# [The task]
From the listing below, copy only the lines running from the line that contains "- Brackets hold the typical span" to the line that contains "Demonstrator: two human", both included.

# [Provided data]
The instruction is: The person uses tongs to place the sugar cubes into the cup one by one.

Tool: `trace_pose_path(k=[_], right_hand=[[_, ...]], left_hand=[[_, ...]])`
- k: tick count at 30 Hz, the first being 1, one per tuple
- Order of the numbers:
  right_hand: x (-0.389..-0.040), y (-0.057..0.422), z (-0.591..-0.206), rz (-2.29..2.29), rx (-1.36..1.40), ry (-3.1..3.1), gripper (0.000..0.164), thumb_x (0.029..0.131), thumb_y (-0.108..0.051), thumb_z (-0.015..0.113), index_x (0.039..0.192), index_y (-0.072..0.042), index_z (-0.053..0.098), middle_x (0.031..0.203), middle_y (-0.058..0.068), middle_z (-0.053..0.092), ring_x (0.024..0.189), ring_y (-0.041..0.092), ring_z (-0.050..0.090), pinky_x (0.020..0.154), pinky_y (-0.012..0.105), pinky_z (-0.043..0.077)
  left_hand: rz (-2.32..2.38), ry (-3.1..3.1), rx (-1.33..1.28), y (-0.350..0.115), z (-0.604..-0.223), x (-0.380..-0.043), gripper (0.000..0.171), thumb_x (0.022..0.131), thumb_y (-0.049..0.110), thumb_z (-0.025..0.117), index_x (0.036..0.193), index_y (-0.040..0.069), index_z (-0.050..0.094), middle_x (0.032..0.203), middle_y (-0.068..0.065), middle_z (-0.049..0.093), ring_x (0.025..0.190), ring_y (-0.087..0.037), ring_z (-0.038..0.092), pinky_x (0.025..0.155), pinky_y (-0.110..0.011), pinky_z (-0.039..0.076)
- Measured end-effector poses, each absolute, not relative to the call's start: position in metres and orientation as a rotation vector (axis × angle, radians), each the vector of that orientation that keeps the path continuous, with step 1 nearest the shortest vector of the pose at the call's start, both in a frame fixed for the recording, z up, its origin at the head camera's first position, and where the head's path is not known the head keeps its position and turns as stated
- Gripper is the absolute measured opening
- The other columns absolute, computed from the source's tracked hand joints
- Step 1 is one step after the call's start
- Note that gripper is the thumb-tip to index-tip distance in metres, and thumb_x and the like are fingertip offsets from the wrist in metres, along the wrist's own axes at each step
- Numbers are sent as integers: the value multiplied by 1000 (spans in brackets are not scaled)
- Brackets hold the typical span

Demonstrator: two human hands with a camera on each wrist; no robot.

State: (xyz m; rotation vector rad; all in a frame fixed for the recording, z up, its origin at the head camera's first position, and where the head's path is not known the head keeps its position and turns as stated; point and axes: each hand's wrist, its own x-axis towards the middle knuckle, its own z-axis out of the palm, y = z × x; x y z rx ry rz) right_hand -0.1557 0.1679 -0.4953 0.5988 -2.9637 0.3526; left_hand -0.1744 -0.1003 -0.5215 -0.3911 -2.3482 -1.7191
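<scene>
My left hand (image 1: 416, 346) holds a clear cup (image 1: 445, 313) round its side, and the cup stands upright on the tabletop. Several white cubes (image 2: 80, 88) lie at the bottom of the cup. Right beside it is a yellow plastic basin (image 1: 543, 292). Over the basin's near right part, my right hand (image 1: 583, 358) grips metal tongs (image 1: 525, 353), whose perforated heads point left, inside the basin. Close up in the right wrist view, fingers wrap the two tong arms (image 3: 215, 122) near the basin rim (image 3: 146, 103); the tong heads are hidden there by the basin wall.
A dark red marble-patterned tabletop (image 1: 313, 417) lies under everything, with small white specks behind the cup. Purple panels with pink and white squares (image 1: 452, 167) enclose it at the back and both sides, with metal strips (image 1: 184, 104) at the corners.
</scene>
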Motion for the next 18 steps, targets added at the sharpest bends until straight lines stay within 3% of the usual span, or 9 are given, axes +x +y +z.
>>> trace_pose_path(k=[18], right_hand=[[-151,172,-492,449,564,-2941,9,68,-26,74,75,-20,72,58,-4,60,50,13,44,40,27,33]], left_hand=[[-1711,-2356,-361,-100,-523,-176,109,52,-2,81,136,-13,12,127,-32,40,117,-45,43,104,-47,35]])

# [Result of the task]
- Brackets hold the typical span

Demonstrator: two human hands with a camera on each wrist; no robot.

With this, the exercise is finished.